WHAT YOU NEED TO DO>
Only one stretch of the data below is wanted: the lines starting at the one with "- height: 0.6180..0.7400" and ending at the one with "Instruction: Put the", both included, given again exactly.

------------------------

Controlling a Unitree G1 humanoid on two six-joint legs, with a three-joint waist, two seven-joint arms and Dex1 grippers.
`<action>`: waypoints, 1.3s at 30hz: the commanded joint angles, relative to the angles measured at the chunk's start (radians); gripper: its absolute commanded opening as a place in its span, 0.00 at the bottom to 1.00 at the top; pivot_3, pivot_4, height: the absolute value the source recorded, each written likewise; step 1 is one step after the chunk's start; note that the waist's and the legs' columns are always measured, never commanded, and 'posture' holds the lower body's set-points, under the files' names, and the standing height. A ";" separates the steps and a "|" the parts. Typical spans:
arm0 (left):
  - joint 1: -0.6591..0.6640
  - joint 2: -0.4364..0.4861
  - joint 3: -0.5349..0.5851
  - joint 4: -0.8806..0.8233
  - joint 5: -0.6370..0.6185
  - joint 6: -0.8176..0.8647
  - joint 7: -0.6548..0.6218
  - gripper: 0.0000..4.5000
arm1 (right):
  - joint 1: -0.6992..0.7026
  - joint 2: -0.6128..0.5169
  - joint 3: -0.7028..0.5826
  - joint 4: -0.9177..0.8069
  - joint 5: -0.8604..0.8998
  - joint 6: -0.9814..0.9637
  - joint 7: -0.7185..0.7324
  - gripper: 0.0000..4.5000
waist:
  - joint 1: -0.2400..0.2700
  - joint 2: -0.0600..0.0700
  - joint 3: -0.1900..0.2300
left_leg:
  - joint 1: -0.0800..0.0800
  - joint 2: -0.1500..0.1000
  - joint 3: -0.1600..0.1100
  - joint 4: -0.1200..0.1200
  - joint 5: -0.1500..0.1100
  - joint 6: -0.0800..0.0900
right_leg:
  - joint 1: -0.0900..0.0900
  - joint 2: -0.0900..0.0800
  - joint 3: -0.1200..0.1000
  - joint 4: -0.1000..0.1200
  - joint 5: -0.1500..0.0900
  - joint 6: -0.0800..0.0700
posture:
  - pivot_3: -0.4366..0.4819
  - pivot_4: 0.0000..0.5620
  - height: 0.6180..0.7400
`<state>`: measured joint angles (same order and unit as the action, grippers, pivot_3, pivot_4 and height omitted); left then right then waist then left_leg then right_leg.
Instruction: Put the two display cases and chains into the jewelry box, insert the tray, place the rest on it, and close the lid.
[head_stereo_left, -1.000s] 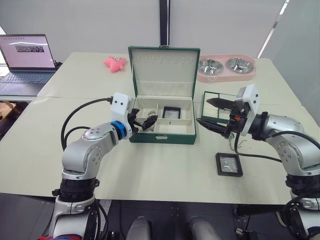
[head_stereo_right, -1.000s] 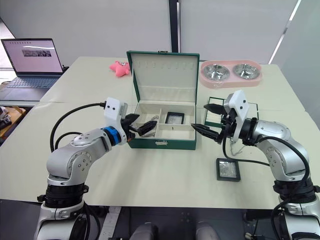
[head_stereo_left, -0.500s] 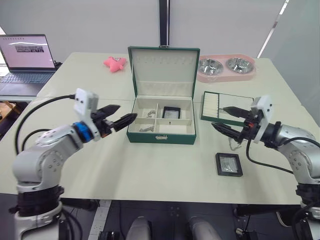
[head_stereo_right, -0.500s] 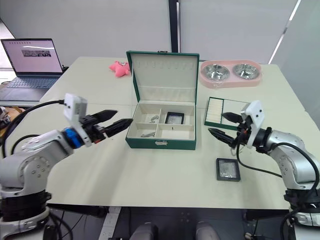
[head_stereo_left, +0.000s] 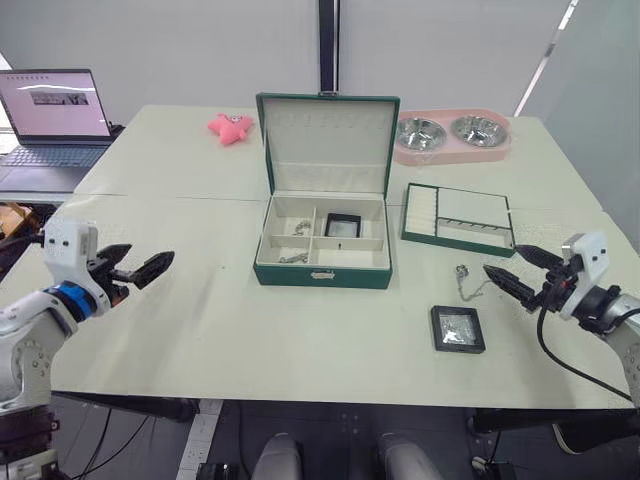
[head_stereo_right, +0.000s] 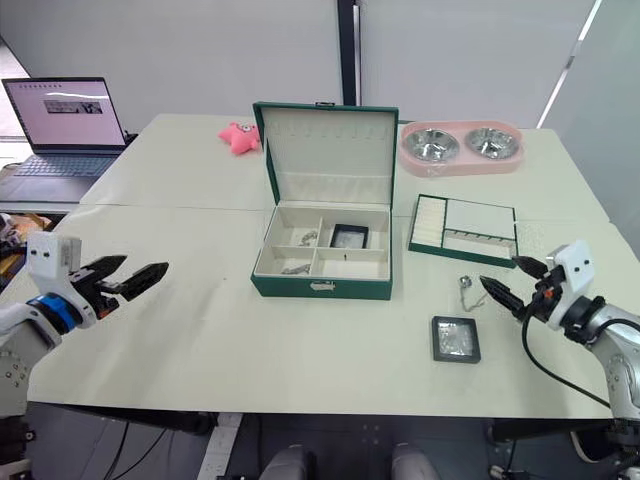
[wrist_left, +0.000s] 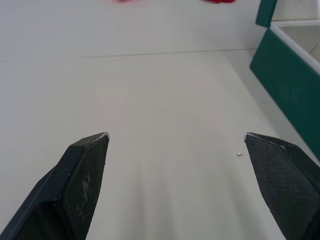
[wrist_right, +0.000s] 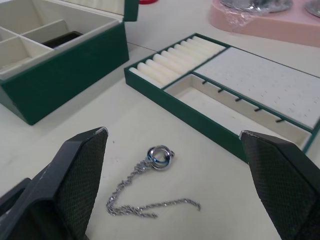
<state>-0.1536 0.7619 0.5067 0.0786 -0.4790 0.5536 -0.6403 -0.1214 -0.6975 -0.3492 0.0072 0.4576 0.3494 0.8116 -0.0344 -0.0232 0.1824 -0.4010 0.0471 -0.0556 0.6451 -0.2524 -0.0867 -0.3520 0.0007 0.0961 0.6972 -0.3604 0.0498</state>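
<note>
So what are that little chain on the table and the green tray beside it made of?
The chain looks like polished silvery metal: fine links and a shiny ring that catches the light. The tray appears to be a stiff green shell, perhaps leatherette, with a matte cream lining that looks like soft fabric, rolled into padded ribs at one end.

Pale cream table (head_stereo_left: 200, 330), carrying an open green jewelry box (head_stereo_left: 323, 262) at the middle. Beside it a shallow green tray (head_stereo_left: 458, 217), a loose chain (head_stereo_left: 465, 282) and a black display case (head_stereo_left: 458, 329). Farther back, a pink toy (head_stereo_left: 230, 126), a pink double bowl (head_stereo_left: 451, 137), and a laptop (head_stereo_left: 52, 120).
</note>
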 joint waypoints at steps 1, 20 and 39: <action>0.003 -0.021 0.055 0.030 0.051 -0.100 0.089 1.00 | 0.004 0.039 -0.077 0.085 -0.028 -0.132 -0.066 1.00 | 0.000 0.000 0.000 | 0.000 0.000 0.000 0.000 0.000 0.000 | 0.000 0.000 0.000 0.000 0.000 0.000 | 0.48 0.27 1.00; -0.015 -0.116 0.037 0.148 0.113 -0.257 0.233 1.00 | -0.015 0.073 -0.078 0.281 -0.083 -0.331 -0.144 1.00 | 0.000 0.000 0.000 | 0.001 0.000 0.001 0.000 0.000 0.000 | 0.001 0.000 0.000 0.001 0.000 0.000 | 0.48 0.27 1.00; -0.169 -0.110 -0.125 -0.145 -0.074 -0.076 0.031 1.00 | -0.084 -0.027 -0.007 0.176 -0.017 -0.207 0.073 1.00 | 0.002 0.000 0.000 | 0.001 0.000 0.001 0.001 0.000 0.000 | 0.001 -0.001 0.000 0.001 0.000 0.000 | 0.48 0.27 1.00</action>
<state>-0.3058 0.6353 0.4020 -0.0114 -0.5196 0.4604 -0.5722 -0.1963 -0.6986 -0.3580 0.2387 0.4167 0.1284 0.8427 -0.0326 -0.0230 0.1822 -0.4004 0.0466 -0.0546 0.6458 -0.2523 -0.0869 -0.3507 0.0002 0.0961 0.6981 -0.3604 0.0499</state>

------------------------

EXERCISE RESPONSE>
  - height: 0.6180..0.7400
`<state>`: measured joint angles (same order and unit as the action, grippers, pivot_3, pivot_4 and height omitted); left then right then waist then left_leg then right_leg.
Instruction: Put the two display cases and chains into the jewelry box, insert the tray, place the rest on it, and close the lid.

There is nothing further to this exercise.